58.3 Mills Junction Road and Chicken Creek Reservoir Dam. A variety of tuffaceous Oligocene volcanic rocks are exposed beyond the south dam and bridge abutment. White and tan lacustrine Green River and Flagstaff Limestones are exposed down the gorge to the west beneath the volcanic rocks and are overlain and underlain by redbeds.
60.2 Crest of hill in double roadcuts in fossiliferous green and tan Green River Formation. Similar beds are exposed to the north and south along the highway.
63.8 Bedded conglomerate of the Cretaceous-Tertiary North Horn Formation (fig. 3.9) is exposed east of the highway. These rocks are equivalent to those that occur near the top of the Gunnison Plateau to the east and along the eastern side of the Canyon Range to the west. They are part of the coarse debris fans swept eastward from the Cretaceous-age mountains produced at the site of the present-day Canyon Range and on westward into Nevada.
65.6 Cross Sevier River. The river meanders extensively here in the southern part of Mills Valley. The low gradient of Sevier River is in part produced by deposits of the stream which accumulated as a long delta into Lake Bonneville.
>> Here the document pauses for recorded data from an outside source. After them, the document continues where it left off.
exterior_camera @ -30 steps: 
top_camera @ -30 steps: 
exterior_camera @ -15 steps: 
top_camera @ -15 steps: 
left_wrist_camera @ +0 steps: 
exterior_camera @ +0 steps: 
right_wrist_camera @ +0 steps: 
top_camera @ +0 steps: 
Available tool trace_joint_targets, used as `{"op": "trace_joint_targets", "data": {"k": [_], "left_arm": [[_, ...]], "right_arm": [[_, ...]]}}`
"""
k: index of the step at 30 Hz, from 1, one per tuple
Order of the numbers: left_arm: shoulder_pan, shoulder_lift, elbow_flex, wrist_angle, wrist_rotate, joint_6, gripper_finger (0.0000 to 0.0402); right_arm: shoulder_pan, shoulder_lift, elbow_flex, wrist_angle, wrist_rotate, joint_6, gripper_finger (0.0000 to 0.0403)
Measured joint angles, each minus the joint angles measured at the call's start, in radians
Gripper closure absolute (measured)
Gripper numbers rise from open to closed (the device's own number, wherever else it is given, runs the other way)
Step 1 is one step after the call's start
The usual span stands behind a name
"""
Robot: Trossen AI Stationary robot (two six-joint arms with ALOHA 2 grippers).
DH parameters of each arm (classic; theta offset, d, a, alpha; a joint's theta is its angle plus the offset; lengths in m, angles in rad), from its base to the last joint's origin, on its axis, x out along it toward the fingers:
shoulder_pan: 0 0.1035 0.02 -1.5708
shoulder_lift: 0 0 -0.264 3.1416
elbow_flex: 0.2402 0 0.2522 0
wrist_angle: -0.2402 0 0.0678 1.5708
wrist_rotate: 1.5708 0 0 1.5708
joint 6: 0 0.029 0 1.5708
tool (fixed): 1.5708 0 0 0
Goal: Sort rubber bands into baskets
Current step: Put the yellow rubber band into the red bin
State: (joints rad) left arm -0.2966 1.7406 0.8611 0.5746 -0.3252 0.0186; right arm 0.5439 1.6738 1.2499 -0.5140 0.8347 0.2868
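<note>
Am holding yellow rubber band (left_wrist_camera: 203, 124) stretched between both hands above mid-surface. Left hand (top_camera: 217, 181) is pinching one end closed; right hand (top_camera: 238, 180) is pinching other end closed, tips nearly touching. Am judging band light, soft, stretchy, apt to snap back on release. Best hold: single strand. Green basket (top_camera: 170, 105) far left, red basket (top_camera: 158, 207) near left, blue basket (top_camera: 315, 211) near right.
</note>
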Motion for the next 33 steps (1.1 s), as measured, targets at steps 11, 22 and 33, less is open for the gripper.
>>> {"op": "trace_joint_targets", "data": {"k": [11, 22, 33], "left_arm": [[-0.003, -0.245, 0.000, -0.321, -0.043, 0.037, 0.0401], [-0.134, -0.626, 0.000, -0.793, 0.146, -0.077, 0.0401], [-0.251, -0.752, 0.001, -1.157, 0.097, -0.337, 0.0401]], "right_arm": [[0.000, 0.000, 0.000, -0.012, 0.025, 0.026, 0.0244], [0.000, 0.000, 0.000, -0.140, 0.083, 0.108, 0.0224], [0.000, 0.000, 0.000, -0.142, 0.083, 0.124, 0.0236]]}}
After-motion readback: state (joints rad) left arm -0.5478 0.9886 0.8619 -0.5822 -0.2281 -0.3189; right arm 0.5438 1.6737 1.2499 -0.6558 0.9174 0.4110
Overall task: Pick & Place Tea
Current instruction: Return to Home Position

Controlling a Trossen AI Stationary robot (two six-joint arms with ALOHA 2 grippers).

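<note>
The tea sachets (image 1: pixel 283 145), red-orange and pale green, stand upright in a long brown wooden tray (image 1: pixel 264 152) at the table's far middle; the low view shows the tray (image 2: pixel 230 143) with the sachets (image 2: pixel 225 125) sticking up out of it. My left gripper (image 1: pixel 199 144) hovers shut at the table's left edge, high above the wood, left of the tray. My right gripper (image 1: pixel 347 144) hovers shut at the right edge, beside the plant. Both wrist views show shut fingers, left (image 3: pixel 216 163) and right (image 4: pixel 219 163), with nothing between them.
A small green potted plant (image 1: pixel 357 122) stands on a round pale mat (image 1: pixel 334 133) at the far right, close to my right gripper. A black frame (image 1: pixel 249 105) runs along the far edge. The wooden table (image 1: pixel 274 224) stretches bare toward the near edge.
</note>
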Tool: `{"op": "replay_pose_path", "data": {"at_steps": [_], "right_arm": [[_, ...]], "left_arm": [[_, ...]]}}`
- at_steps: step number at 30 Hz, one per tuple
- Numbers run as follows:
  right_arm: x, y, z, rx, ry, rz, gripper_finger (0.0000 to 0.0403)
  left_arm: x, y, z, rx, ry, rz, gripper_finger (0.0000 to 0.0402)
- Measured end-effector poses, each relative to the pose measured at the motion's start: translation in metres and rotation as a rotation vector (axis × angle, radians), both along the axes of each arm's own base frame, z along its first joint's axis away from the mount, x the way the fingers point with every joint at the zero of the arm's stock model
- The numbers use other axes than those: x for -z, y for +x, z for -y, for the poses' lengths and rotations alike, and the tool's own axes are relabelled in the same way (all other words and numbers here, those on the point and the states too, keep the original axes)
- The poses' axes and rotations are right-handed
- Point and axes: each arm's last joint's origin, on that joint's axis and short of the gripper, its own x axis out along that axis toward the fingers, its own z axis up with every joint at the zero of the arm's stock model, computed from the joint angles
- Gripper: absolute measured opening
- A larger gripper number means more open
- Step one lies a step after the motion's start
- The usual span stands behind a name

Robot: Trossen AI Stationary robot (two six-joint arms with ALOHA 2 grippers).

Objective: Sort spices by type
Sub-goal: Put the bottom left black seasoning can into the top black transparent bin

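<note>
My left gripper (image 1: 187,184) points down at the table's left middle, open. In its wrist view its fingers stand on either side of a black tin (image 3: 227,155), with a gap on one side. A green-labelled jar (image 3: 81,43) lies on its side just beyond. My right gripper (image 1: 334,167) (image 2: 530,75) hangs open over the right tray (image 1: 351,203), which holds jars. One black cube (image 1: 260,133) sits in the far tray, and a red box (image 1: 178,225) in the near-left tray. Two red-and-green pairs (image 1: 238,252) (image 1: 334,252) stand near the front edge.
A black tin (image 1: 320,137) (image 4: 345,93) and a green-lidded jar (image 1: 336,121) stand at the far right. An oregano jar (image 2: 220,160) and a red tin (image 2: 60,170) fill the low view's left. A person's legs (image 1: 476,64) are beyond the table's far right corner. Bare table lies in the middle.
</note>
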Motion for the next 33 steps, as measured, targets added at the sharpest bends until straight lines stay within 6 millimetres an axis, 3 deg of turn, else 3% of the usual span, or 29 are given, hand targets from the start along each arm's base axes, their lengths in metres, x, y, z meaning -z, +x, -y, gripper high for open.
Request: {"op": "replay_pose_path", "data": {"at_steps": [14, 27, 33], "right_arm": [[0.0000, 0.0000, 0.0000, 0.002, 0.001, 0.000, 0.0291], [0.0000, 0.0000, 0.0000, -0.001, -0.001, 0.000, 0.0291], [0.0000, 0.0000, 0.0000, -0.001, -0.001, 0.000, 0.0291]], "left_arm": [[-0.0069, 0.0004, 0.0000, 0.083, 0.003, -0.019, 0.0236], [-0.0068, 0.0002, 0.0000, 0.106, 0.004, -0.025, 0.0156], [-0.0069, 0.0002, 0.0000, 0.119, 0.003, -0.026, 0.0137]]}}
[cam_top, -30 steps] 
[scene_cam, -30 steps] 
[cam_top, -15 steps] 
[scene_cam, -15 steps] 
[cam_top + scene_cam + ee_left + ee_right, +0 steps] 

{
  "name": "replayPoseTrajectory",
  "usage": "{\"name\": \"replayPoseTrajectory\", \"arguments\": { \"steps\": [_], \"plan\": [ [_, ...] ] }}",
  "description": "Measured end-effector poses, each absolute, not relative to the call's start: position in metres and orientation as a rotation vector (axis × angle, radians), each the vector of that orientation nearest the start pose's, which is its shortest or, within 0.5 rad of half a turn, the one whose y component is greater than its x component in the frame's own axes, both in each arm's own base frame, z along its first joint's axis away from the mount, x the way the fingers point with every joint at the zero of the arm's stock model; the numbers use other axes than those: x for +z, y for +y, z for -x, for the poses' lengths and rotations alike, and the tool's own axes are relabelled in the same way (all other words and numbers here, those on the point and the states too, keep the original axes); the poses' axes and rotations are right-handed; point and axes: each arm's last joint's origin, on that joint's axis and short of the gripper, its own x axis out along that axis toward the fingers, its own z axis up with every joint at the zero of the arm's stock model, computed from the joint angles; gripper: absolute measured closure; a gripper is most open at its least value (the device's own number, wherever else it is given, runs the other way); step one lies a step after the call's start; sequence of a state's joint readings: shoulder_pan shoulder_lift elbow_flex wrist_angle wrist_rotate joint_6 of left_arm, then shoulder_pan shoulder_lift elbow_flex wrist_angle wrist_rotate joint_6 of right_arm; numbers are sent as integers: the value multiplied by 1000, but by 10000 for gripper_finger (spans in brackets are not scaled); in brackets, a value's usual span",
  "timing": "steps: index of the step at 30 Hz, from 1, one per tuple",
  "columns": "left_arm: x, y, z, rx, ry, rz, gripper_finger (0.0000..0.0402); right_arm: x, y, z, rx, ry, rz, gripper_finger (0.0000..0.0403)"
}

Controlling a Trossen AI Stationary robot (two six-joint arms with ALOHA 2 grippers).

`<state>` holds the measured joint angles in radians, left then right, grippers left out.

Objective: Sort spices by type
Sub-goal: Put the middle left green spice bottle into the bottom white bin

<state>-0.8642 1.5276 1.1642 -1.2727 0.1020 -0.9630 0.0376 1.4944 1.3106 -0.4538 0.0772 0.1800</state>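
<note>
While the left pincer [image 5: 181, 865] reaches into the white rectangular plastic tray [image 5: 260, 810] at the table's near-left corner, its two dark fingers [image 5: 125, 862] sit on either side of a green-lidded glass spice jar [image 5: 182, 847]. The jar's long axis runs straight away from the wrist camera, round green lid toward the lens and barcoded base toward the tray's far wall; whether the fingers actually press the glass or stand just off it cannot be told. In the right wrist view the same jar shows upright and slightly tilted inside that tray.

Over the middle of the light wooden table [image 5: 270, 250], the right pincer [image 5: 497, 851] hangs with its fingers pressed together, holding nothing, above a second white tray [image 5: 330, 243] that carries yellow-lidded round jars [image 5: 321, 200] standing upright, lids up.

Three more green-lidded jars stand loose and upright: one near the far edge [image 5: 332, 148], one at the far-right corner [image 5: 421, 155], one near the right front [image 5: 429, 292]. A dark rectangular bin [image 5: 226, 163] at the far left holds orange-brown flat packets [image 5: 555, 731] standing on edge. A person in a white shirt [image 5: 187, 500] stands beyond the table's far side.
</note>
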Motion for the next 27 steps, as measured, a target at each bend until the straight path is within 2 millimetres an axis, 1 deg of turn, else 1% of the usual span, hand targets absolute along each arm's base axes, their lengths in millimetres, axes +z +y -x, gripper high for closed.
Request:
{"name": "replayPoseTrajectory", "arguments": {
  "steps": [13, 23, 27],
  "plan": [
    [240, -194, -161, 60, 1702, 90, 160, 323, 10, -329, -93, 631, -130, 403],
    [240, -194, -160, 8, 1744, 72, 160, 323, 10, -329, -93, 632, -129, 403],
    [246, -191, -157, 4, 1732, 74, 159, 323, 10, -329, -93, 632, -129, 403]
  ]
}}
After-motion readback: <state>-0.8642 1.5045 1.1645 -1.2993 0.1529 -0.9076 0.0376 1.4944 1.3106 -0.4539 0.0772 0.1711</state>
The valley filled with fine-grained sediments during a high stand of the lake and is now being reexcavated following the last drop in lake level, The Sevier River drains around the northern end of the Canyon Range, across Sevier Desert, past Delta, and. into Sevier Playa, and has its origin on the Paunsaugunt and Markagunt Plateaus in the southern part of the state.
68.1 Roadside rest area is developed in Sevier River sediments associated with a high level of Lake Bonneville. Rounded conglomeratic ledges on either side of the road south of the rest area are North Horn Conglomerate. The lower ledges in the eastern part of the Canyon Range are part of the same general conglomeratic section. These beds have been overridden by a thrust slice of Precambrian quartzite which is exposed as the lighter colored, well-bedded, rocks in cliffs in the upper half of the Canyon Range escarpment. The overthrust rocks are at the crest of the range from near Leamington Canyon, at the north end, southward approximately 20 miles to west of Scipio.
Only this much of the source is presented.